Месиво лесовала закончилось внезапно. Деревья, кусты, лесная низкорослая трава, пересохший валежник — все обрывалось разом, будто кто-то прочертил гигантский круг посреди леса, а потом просто вынул все, что было внутри этого круга, и вставил вместо него кусок из иной части сущего. Там, где кончался лес, начиналась идеально круглая площадка, почти площадь не менее сотни шагов от края до края, мощеная гладкими плотно пригнанными камнями, и в самом ее центре утвердился одноэтажный домус [126] , сияющий белизной. Стена, видимая от кромки леса, была глухой, без единого окна и двери, и на фоне камня площади и потемневшего леса казалась блистающей, слепяще-белой, как свежий снег.
126
Домус — domus (лат.), италийский особняк небольших размеров, предназначенный для проживания одного семейства, один из типов домов, распространенных в Древнем Риме.
— Одуреть… —
Курт медленно сделал несколько шагов вперед, к границе поваленного леса, ближе к каменной площади. Теперь они стали видны — те, кого фон Вегерхоф назвал живыми. Около полутора дюжин человек сидели на брусчатке или стояли неподвижно, глядя себе под ноги или в небо. Поодаль, у самой стены домуса, была хорошо различима фигура в монашеской рясе, а шагах в десяти прямо напротив, устремив взор в осиянное весенним солнцем небо, застыла фигура в полевом священническом облачении. Мартин торопливо шагнул вперед, запнулся на месте, до побеления сжав пальцы на прикладе арбалета, и с усилием отступил назад.
— Фёллер, — коротко шепнул он.
Курт молча кивнул. Итак, конгрегатский expertus был найден, и найден живым… Впрочем, вряд ли он теперь будет способен порадоваться своему спасению, даже если их маленький отряд сумеет совладать с малефичкой, уничтожить камень и закончить это затянувшееся безумие.

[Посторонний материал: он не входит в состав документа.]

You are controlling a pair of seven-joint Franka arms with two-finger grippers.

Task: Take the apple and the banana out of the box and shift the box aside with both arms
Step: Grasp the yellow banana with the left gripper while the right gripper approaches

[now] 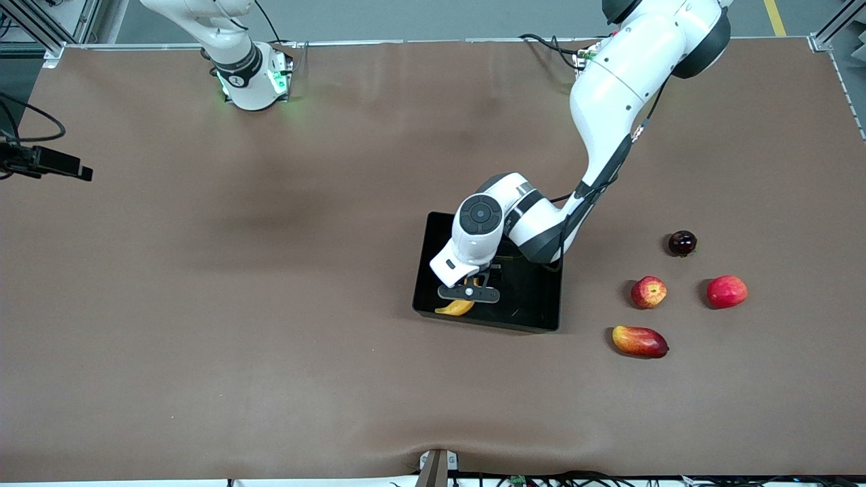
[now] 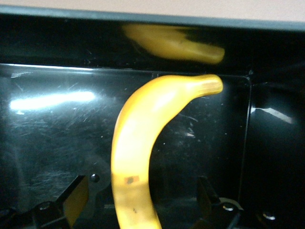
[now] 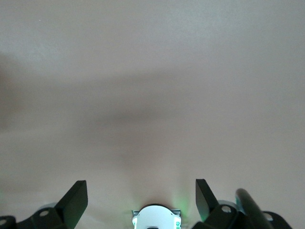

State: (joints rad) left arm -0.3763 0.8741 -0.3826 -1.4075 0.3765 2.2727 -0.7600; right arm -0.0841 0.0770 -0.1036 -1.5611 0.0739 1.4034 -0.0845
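We see the left pincer (image 1: 468, 292) low in the box (image 1: 534, 304), fingers spread wide either side of the banana (image 2: 143, 143), which lies on the box floor. The apple (image 1: 649, 292) sits on the counter (image 1: 270, 304) toward the left arm's end. The right pincer (image 3: 141, 198) waits open over bare counter.

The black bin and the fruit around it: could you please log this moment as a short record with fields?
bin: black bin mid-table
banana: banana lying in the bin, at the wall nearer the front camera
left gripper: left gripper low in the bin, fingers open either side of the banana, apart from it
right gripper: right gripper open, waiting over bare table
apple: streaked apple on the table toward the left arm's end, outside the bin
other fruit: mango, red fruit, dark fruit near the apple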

Кое-где на мощеной площадке виднелись грязные кляксы, похожие на растекшиеся кучи сгнившего мусора, и лежащие в неестественных позах тела, вспухшие, потемневшие и покрытые пятнами, словно выловленные из реки старые трупы. Курт сощурился, всмотревшись, переглянулся со стригом, и тот молча кивнул.

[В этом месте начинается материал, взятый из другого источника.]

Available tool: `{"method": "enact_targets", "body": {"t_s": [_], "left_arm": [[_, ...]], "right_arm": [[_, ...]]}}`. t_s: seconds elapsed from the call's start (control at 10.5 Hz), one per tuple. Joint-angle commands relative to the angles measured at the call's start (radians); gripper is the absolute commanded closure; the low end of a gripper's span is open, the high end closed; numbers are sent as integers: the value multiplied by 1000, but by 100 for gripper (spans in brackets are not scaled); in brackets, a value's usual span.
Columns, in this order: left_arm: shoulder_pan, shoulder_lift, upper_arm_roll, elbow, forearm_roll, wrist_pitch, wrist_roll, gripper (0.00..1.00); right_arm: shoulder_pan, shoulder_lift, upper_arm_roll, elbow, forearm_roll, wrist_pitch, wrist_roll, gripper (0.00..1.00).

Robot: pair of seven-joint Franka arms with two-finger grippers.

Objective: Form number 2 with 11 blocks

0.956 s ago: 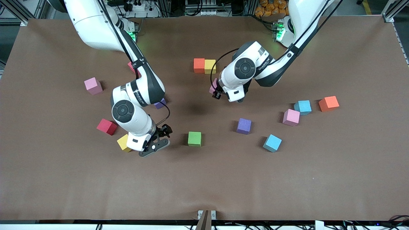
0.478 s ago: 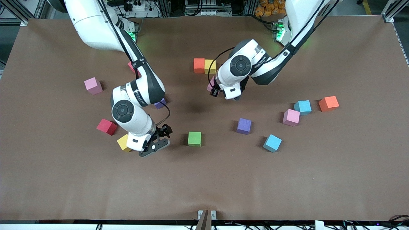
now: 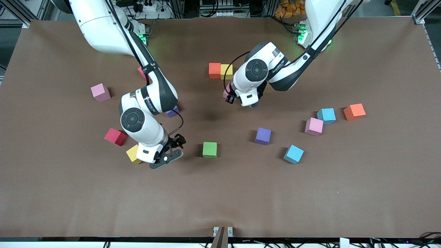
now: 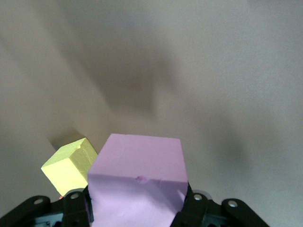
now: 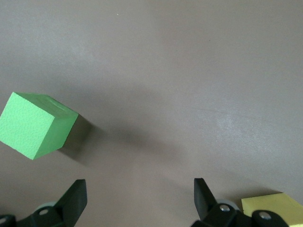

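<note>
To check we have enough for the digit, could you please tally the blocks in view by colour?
Orange blocks: 2
Yellow blocks: 2
Pink blocks: 3
Red blocks: 2
Purple blocks: 2
Light blue blocks: 2
Green blocks: 1
Total: 14

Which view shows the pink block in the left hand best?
The left wrist view: the pink block fills the foreground, clamped in the left hand. The front view shows only a sliver of it beside the wrist. The right wrist view does not show it.
</note>
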Motion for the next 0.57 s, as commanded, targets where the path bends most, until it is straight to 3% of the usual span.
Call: {"method": "enact_targets", "body": {"t_s": [0.0, 0.48], "left_arm": [[-16, -11, 14, -2, -18, 3, -39, 94], [-72, -12, 95, -2, -18, 43, -107, 94]], "right_arm": [[1, 7, 0, 17, 7, -4, 14, 0], [1, 7, 0, 15, 7, -4, 14, 0]]}}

— Урсулы, похоже, здесь нет, — дрожащим голосом заметил Грегор, вытянув шею и всматриваясь в пространство за деревьями. — Но камень глушит всё собою, и я не поручусь за свои ощущения… Боюсь, здесь я ее не замечу, она сольется с общим фоном.

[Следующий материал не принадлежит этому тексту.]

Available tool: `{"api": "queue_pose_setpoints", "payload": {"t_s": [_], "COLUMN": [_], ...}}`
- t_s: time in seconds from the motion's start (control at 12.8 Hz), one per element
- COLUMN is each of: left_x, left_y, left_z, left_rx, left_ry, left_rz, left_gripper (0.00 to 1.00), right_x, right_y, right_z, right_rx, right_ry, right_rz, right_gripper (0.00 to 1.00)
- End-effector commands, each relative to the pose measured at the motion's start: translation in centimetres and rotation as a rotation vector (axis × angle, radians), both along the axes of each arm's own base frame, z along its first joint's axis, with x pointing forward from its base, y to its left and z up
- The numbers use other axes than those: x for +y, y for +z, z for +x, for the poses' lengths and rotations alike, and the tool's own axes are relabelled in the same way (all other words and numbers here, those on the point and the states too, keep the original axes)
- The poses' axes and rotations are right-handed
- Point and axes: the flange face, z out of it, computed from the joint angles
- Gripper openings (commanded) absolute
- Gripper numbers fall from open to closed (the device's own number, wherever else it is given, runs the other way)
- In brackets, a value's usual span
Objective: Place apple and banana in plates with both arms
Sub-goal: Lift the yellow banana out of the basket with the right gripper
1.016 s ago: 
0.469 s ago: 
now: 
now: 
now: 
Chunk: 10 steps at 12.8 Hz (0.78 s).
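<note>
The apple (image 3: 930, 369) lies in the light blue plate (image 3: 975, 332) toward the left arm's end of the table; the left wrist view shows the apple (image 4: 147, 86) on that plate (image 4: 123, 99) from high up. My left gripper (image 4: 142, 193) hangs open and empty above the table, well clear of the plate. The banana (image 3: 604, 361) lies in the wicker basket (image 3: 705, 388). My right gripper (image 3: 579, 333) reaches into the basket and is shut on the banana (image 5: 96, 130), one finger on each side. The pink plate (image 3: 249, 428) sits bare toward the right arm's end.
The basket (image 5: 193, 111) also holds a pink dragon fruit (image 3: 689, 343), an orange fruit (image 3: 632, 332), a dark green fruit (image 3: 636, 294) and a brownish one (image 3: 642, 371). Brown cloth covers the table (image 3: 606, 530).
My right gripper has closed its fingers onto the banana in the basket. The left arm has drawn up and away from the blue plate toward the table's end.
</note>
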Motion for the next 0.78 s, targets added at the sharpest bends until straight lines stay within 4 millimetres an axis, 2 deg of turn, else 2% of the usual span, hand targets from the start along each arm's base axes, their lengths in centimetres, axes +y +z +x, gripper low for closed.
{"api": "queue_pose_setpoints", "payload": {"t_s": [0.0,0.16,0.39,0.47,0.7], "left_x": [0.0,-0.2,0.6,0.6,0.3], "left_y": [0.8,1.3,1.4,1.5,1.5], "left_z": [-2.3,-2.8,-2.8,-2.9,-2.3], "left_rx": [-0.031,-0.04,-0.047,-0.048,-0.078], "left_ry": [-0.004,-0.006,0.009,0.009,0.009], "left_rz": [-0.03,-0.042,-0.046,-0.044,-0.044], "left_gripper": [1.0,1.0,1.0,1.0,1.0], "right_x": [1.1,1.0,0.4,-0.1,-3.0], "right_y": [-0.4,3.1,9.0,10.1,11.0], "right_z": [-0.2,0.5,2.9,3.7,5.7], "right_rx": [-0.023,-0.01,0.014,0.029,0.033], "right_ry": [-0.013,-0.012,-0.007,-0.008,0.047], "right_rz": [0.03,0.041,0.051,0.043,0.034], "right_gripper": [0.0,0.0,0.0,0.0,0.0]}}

— В любом случае, стоять тут вечно нет смысла, — сказал Мартин решительно, и Курт, кивнув, сделал три шага вперед, выйдя из лесного завала на камень площади.
Никто из застывших впереди людей не обернулся и даже не шевельнулся, оставшись стоять и сидеть, как прежде. Курт услышал позади шаги бауэра, подошли и встали рядом Мартин и стриг, а в его локоть вцепились чьи-то дрожащие пальцы.
— Простите, — неловко пробормотал Грегор, торопливо убрав руку, когда он обернулся, и указал на домус: — Камень там. Нам туда.
— Быть может, стоит взять Фёллера? — тихо предложил стриг. — Думаю, если его повести за собой, он пойдет.
— Нельзя, — возразил Курт твердо. — И он будет нам мешать, и мы его подставим. Если все кончится хорошо — выведем. Если нет — ему и нам все равно конец.
Фон Вегерхоф бросил взгляд на неподвижную фигуру expertus’а и молча вздохнул.
— Вперед, — скомандовал Мартин и первым двинулся к домусу.
Вокруг висела все та же кромешная тишина, гнетущая, теснящая со всех сторон, и звуки шагов, шелест одежды, даже собственное дыхание казались громоподобными. Неподвижные человеческие фигуры вокруг так и стояли, не обращая никакого внимания на пришельцев, оцепеневшие, застывшие, и было сложно отделаться от мысли, что их маленький отряд идет по владениям какого-то безумного чучельника, вздумавшего украсить подступы к жилищу своими творениями.
Проходя мимо одной из мусорных куч, Грегор глухо подавился, зажав ладонью рот: в расплывшейся жиже и рваных остатках грязной ткани явственно были видны глазные яблоки, фрагмент челюсти, лишь отдаленно напоминавшей человеческую, и клок длинных волос. В нескольких шагах дальше, расточая зловоние, смотрело в небо пустыми глазницами невообразимое существо, наполовину разложившееся и начавшее распадаться на части, похожее разом на свинью и человека, словно кто-то вознамерился лепить новое создание, но посреди этого занятия передумал и смял свое произведение в комок.